Finally, the purified indexed PCR products were sequenced using the Illumina Miseq 300PE platform (Illumina, California, USA). A PhiX DNA spike-in control (Illumina, USA) was mixed with the pooled DNA library to increase sequence diversity and quality of the sequencing run. DNA concentrations in the pooled library and the PhiX DNA were adjusted to 4 nM using buffer EB (10 mM Tris-HCl, pH 8.5) and mixed at a ratio of 7:3. The 4-nM library DNA (5 µl) was denatured using 5 μl fresh 0.1 N sodium hydroxide (NaOH). The denatured library DNA (10 μl, 2 nM), containing HT1 buffer (from the Illumina MiSeq v.3 reagent kit for 2× 300 bp PE), was diluted to a final concentration of 12 pM for sequencing using the MiSeq platform.
Bioinformatics
Raw sequence data were processed following the method described in Sildever et al. (Citation2019). Nucleotide sequences were demultiplexed depending on the 5’- multiplex identifier (MID) tag and primer sequences using the default format in MiSeq. The sequences containing palindrome clips longer than 30 bp and homopolymers longer than 9 bp were trimmed from the sequences at both ends. The 30 tails with an average quality score of less than 30 at the end of the last 25-bp window were also trimmed from each sequence. The 50 and 30 tails with an average quality score of less than 20 at the end of the last window were also trimmed from each sequence. Sequences longer than 300 bp were truncated to 300 bp by trimming the 30 tails. The trimmed sequences shorter than 250 bp were filtered out. The demultiplexing and trimming were performed using Trimmomatic version 0.35 (http://www.usadellab.org/cms/?page=trimmomatic). The remaining sequences were merged into paired reads using Usearch version 8.0.1517 (http://www.drive5.com/usearch/). In addition, singletons were removed. Subsequently, sequences were aligned using Clustal Omega v 1.2.0. (http://www.clustal.org/omega/). Multiple sequences were aligned and only sequences that were contained in more than 75% of the read positions were extracted. Filtering and a part of the multiple alignment process were performed using the screen.seqs and filter. seqs commands in Mothur, as described in the Miseq SOP (http://www.mothur.org./wiki/MiSeq_SOP) (Schloss et al., Citation2011). Erroneous and chimeric sequences were detected and removed using the pre.cluster (diffs = 4) and chimera.uchime (minh = 0.1; http://drive5.com/usearch/manual/uchime_algo.html) (Edgar et al., Citation2011) commands in Mothur, respectively. Demultiplexed and filtered, but untrimmed, sequence data were deposited in the DNA data bank of Japan (DDBJ) Sequence Read Archive under accession no. DRA008335.

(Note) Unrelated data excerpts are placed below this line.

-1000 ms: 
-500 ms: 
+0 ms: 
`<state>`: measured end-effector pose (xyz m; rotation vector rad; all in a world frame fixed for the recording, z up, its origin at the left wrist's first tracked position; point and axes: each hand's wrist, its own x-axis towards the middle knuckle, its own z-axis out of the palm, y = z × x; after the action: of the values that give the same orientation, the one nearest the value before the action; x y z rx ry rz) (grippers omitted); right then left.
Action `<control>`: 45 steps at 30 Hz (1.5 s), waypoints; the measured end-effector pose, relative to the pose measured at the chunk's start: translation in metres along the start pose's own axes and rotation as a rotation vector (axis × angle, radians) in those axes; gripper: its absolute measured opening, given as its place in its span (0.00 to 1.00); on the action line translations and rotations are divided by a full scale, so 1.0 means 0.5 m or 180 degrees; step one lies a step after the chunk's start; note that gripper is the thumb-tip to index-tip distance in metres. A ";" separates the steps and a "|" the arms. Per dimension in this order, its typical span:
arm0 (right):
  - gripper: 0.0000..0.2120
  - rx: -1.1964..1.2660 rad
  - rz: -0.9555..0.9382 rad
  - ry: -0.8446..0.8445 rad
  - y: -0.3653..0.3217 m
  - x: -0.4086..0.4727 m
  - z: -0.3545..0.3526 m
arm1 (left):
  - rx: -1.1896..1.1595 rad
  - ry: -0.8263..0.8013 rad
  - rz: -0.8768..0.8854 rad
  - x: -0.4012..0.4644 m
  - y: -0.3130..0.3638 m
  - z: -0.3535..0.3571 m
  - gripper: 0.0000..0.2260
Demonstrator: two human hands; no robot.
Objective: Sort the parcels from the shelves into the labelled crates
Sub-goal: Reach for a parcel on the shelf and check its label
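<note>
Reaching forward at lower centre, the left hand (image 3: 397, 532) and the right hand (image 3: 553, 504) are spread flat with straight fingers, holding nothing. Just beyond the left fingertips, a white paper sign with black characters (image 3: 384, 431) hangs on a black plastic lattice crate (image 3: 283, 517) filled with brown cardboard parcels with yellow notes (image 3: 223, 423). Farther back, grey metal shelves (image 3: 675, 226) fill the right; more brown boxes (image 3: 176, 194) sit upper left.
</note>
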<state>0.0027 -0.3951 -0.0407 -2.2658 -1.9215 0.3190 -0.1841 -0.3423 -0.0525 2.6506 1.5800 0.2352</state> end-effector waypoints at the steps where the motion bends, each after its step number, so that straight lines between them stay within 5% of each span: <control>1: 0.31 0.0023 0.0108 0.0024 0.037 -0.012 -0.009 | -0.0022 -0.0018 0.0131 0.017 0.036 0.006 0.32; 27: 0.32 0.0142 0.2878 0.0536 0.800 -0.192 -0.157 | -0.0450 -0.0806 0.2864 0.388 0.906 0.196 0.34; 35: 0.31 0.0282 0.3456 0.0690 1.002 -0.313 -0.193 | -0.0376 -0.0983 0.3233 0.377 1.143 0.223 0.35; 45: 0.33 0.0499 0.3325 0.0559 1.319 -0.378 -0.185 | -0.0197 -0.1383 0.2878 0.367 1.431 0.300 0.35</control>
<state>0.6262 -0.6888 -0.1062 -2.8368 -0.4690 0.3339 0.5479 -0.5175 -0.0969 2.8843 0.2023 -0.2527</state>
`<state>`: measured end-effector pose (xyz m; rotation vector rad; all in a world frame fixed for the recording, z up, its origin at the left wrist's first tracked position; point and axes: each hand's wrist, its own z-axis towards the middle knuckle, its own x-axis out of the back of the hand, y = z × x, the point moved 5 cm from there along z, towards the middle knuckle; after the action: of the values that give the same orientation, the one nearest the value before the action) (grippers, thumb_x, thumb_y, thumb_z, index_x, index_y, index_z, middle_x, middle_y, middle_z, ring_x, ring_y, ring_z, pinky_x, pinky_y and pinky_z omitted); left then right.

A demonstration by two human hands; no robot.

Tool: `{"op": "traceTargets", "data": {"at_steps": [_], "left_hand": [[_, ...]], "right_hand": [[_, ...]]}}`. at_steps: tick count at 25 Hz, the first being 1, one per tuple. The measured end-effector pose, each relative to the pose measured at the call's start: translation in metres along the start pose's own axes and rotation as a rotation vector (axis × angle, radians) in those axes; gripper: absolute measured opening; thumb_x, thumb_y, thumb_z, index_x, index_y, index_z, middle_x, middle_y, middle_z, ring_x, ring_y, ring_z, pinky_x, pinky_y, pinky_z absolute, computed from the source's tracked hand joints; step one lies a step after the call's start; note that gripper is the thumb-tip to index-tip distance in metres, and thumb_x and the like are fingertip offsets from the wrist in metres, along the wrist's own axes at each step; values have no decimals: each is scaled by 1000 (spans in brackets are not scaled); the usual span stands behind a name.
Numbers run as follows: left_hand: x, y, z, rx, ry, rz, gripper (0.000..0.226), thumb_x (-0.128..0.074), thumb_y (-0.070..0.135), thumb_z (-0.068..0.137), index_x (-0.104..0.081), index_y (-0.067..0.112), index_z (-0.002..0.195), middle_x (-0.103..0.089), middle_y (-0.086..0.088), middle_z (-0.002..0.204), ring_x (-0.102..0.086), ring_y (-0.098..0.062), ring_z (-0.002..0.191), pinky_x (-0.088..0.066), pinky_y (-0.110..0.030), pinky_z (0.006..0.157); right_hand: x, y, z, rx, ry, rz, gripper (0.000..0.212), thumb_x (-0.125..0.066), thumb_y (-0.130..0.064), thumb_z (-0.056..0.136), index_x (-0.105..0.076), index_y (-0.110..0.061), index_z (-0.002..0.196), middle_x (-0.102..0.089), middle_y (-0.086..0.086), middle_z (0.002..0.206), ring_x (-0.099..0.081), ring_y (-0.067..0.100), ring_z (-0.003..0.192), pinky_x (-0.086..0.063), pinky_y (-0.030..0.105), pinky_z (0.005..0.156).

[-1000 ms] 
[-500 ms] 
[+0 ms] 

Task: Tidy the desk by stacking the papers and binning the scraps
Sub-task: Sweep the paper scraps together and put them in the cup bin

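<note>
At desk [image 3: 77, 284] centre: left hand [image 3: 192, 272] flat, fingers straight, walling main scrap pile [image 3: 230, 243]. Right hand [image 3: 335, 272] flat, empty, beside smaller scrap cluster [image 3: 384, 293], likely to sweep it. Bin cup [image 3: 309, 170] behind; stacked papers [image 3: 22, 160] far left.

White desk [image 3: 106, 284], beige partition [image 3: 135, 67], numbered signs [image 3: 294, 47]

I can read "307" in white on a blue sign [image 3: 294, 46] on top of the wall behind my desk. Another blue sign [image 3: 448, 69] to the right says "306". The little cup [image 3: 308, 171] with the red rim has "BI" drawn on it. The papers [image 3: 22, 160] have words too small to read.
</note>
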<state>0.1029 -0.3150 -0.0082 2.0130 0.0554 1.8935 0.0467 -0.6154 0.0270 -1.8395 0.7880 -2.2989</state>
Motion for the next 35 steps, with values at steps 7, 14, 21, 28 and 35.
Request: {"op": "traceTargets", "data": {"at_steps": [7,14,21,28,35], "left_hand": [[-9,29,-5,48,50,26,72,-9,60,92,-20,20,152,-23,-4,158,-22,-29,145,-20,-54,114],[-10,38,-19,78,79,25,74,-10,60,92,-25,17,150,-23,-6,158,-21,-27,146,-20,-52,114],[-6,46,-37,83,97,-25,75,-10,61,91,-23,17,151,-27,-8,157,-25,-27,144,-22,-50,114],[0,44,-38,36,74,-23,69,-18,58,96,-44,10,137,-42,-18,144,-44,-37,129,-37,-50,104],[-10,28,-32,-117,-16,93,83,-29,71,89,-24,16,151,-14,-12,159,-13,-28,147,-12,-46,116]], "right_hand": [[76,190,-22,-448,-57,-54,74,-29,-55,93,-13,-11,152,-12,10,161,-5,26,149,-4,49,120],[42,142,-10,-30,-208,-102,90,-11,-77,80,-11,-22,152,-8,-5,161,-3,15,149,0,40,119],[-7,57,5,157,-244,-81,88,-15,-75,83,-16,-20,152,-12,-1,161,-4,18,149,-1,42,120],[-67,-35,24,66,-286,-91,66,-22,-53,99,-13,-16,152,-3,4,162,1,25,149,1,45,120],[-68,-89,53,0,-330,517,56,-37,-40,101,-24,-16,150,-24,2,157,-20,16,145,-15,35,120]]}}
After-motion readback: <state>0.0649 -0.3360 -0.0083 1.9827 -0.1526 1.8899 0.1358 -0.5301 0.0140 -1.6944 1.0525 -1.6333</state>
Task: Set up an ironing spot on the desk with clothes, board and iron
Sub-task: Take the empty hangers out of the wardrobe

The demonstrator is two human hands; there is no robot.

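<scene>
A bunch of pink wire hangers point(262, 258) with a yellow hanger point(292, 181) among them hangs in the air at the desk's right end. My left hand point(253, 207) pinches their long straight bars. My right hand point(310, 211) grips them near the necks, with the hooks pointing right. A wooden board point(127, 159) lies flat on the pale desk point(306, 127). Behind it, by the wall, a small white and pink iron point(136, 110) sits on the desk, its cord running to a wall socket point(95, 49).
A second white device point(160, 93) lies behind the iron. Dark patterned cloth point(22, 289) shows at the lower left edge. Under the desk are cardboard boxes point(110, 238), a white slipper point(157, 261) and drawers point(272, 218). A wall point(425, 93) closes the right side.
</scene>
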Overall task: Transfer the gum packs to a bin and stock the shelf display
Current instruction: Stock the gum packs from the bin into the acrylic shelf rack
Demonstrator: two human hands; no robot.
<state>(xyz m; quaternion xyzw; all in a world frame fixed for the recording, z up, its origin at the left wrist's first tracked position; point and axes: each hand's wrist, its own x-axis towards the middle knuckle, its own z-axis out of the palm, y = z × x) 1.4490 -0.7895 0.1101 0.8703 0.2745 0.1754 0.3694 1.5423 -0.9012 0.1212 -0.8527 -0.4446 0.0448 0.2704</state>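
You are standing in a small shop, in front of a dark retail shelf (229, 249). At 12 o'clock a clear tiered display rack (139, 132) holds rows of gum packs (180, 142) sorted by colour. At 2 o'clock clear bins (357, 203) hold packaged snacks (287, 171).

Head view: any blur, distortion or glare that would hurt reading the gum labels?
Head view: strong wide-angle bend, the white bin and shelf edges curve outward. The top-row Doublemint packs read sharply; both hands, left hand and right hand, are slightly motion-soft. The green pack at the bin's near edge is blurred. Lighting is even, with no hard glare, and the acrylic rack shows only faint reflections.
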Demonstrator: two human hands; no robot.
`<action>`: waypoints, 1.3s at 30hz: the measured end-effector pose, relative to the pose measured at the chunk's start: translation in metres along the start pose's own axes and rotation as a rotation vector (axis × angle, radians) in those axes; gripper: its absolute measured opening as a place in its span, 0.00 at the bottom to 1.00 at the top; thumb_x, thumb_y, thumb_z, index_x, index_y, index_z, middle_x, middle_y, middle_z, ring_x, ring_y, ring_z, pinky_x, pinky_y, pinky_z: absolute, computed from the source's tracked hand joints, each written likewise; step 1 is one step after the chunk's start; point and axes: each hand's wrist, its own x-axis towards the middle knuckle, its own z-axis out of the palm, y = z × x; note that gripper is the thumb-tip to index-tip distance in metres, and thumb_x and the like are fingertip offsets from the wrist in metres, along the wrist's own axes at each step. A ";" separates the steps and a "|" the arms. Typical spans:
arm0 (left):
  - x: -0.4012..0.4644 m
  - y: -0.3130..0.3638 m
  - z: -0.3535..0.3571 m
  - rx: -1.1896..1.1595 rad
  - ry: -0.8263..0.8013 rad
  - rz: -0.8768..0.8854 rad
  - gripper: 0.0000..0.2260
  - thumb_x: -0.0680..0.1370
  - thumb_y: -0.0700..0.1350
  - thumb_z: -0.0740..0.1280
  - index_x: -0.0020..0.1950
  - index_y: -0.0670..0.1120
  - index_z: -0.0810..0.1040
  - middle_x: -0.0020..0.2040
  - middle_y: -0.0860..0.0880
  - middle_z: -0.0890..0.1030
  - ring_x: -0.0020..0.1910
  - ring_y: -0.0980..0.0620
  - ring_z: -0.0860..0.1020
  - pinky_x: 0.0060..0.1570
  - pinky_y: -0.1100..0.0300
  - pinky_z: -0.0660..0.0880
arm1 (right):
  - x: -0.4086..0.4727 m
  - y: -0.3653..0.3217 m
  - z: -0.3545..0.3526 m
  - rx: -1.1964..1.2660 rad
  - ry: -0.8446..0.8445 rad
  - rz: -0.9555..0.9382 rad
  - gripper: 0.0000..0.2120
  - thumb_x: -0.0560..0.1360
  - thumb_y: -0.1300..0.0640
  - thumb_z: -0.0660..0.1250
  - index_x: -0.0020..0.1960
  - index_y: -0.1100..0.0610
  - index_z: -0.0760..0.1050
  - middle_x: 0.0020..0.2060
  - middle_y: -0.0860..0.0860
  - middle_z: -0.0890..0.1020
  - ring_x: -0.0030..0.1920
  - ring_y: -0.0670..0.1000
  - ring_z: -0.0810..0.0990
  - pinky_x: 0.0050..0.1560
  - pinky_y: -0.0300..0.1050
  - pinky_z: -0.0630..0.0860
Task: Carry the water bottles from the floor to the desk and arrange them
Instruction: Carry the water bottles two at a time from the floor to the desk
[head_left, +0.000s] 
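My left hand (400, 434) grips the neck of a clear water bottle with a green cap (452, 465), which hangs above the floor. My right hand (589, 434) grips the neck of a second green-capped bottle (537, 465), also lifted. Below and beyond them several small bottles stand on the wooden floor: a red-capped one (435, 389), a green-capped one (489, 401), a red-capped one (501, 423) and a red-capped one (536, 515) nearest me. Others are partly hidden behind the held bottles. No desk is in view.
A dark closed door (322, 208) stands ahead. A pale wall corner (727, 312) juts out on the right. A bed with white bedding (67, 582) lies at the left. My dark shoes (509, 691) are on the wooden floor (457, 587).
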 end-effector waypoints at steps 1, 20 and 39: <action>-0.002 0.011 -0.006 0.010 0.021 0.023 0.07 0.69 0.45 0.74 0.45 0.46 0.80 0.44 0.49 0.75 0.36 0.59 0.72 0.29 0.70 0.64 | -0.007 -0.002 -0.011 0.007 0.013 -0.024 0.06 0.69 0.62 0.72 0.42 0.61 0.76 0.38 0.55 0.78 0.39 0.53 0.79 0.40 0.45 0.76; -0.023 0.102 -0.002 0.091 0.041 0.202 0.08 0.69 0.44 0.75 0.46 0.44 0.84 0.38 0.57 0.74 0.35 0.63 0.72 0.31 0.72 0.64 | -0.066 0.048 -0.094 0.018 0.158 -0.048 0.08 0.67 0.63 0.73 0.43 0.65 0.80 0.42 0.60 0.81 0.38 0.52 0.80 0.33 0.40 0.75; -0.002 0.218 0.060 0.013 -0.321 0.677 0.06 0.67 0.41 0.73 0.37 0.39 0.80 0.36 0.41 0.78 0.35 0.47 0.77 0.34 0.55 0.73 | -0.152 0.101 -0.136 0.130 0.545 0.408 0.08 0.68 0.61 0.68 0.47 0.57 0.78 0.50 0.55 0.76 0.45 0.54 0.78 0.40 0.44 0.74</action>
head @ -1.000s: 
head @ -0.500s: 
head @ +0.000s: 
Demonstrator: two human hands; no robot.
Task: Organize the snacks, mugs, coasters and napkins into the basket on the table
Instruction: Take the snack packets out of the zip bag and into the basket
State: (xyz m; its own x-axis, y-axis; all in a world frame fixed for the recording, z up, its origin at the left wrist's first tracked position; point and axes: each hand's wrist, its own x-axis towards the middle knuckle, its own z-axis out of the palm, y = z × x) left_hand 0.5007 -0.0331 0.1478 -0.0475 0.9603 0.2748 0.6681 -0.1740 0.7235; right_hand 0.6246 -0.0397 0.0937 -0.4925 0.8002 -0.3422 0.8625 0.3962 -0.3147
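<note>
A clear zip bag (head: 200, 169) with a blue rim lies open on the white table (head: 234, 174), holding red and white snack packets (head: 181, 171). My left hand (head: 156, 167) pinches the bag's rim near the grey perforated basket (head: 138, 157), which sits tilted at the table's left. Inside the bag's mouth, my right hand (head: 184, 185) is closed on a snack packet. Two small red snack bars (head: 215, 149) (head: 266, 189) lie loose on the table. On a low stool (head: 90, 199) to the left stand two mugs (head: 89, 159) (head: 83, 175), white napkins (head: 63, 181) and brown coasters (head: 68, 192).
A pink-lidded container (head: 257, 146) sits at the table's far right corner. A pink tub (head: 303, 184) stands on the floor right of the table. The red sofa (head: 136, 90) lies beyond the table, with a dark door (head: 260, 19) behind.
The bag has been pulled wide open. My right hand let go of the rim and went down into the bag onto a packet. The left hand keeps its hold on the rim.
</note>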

The picked OTUs were taxonomically identified based on top hit species of BLASTn search without any similarity or e-value threshold (Supplementary table S2). The classification and names of taxa were assigned based on AlgaeBase (Guiry & Guiry, Citation2017).
Comparison of detected OTUs among four sampling zones
The read number of each detected OTU was rarefied based on the minimum read counts (15422, urchin barren No. 2 in winter) using R 3.2.2. (R Core Team, Citation2015) and the ‘rrarefy’ function of the package ‘vegan’ v. 2.5-2 (Oksanen et al., Citation2015) to reduce amplification and sequencing bias that may be present in deeper sequenced samples. Subsequently, we screened out microalgal OTUs to restrict our analysis to macroalgal OTUs, and only macroalgal OTUs (Ulvophyceae, Phaeophyceae and Rhodophyta) were used in further analysis. In addition, microalgae distributed in Ulvophyceae and obvious misidentification of DNA barcoding, such as OTUs closely matching the freshwater macroalgae, Sheathia grandis (sequence ID: M04999_10_000000000-B2NBK_1_2112_18160_20119) and members of Cladophorales, were removed.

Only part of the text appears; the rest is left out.